ABOUT THIS EXERCISE: Of the lines listed below, return exactly those that run from the line containing "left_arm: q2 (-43" through the line containing "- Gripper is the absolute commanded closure", both included.

===== GIVEN DATA =====

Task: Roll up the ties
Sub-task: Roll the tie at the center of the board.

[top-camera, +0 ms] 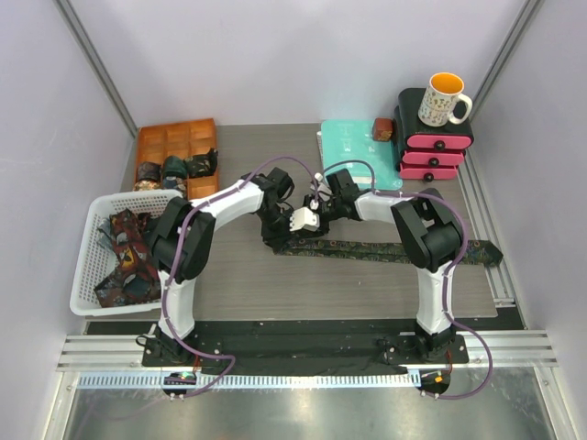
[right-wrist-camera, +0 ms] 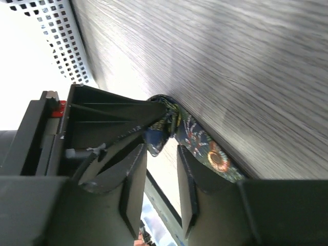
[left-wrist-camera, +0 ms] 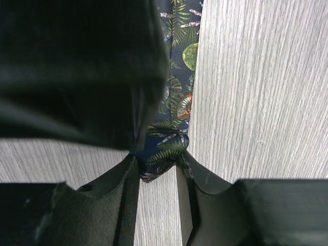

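A long dark tie (top-camera: 404, 250) with a fern and flower print lies flat across the table. My left gripper (top-camera: 295, 229) is shut on its bunched left end (left-wrist-camera: 177, 77), pinched between the tips (left-wrist-camera: 158, 161). My right gripper (top-camera: 312, 227) faces it from the right. Its jaws (right-wrist-camera: 161, 148) stand apart, with the folded tie end (right-wrist-camera: 205, 146) hanging at the fingertips. The left gripper's body (right-wrist-camera: 102, 133) fills the left of the right wrist view. More ties lie in a white basket (top-camera: 87, 247), and rolled ties sit in an orange tray (top-camera: 151, 137).
A teal folder (top-camera: 353, 151) lies at the back with a small reddish roll (top-camera: 383, 129) on it. Pink drawers (top-camera: 433, 151) with a mug (top-camera: 443, 99) on top stand at the back right. Grey walls close in both sides.
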`<state>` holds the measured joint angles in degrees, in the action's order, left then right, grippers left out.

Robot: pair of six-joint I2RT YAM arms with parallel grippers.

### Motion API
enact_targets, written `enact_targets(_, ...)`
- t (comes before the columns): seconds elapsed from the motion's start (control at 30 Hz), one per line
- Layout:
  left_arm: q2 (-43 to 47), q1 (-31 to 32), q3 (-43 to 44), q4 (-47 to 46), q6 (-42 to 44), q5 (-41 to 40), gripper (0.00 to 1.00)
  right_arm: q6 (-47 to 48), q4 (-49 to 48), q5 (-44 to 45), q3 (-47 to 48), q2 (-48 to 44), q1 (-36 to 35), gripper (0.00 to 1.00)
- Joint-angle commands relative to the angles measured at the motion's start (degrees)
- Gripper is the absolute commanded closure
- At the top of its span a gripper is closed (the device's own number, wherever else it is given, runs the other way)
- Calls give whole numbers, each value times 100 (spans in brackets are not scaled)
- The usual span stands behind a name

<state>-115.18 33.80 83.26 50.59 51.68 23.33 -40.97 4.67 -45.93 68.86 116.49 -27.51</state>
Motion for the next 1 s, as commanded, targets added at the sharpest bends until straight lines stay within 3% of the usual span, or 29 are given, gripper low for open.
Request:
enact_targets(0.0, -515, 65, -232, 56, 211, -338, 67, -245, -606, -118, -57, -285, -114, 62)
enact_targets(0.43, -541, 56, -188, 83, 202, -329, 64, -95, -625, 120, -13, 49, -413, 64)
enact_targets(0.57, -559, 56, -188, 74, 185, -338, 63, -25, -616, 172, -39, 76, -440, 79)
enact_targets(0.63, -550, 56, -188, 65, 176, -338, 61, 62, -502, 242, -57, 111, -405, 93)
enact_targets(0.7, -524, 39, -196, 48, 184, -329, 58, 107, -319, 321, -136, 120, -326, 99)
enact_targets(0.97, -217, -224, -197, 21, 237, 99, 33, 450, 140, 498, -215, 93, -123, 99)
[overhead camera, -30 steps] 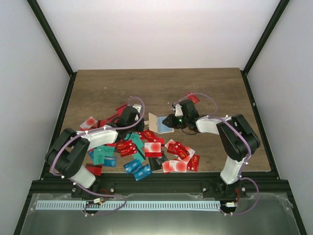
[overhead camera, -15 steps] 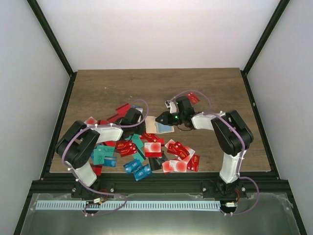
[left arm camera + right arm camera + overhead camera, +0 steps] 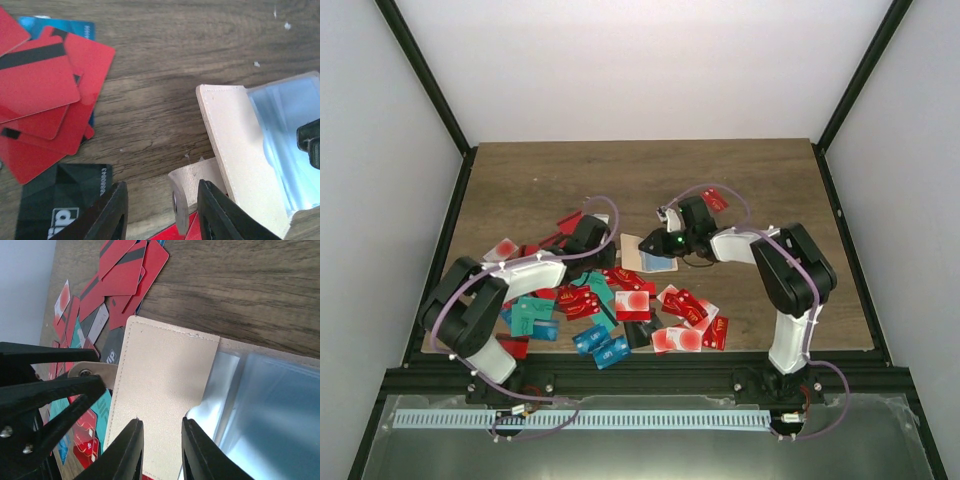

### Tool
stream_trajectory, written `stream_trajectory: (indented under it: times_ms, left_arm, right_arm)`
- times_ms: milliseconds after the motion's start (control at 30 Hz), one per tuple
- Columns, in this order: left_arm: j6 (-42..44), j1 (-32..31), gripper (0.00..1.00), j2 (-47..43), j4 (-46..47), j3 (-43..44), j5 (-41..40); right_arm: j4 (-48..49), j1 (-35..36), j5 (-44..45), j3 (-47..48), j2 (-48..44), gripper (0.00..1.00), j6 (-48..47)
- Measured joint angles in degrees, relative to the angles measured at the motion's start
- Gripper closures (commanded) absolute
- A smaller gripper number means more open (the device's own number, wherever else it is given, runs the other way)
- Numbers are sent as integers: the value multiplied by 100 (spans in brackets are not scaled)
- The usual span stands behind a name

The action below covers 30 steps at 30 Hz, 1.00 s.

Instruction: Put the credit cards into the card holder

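Dozens of credit cards lay in a loose heap nearer than the card holder. They were mostly red, w/ some teal, blue & white-and-red ones, and spread out to both its sides. The holder lay open on the table at the heap's far edge, btwn the two grippers, beige outside, pale blue inside.

The left gripper pointed at the holder from its left. In the left wrist view its fingers stood spread, w/ the holder's snap tab loose in the gap btwn them, nearer one finger, not clamped. A black card lay just left of the tab, w/ red cards beyond it.

The right gripper sat over the holder's right part. In its own wrist view the tips stood a narrow gap apart, at the edge of the beige flap where it met the clear sleeve. Couldn't tell if they pinched it.

Farther than the holder, a few red cards lay off to its left & one red card lay off to its right.
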Motion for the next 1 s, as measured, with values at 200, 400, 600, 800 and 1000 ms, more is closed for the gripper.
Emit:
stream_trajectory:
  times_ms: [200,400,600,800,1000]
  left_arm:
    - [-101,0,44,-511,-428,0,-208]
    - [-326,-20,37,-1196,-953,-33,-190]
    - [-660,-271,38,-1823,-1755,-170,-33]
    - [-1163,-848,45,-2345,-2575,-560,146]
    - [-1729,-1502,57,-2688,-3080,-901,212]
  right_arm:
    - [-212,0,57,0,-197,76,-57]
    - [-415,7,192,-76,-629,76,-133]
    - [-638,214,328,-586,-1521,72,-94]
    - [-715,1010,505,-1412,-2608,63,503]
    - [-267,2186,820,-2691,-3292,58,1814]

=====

ANSWER TO THIS TASK:
  left_arm: q2 (-43 to 47), q1 (-31 to 32), q3 (-43 to 44), q4 (-47 to 46), q6 (-42 to 44), q5 (-41 to 40), gripper (0.00 to 1.00)
  right_arm: q6 (-47 to 48), q4 (-49 to 48), q5 (-44 to 45), q3 (-47 to 48), q2 (-48 to 44), q1 (-36 to 35), gripper (0.00 to 1.00)
- Joint-angle commands relative to the angles measured at the motion's start (degrees)
- Gripper is the absolute commanded closure

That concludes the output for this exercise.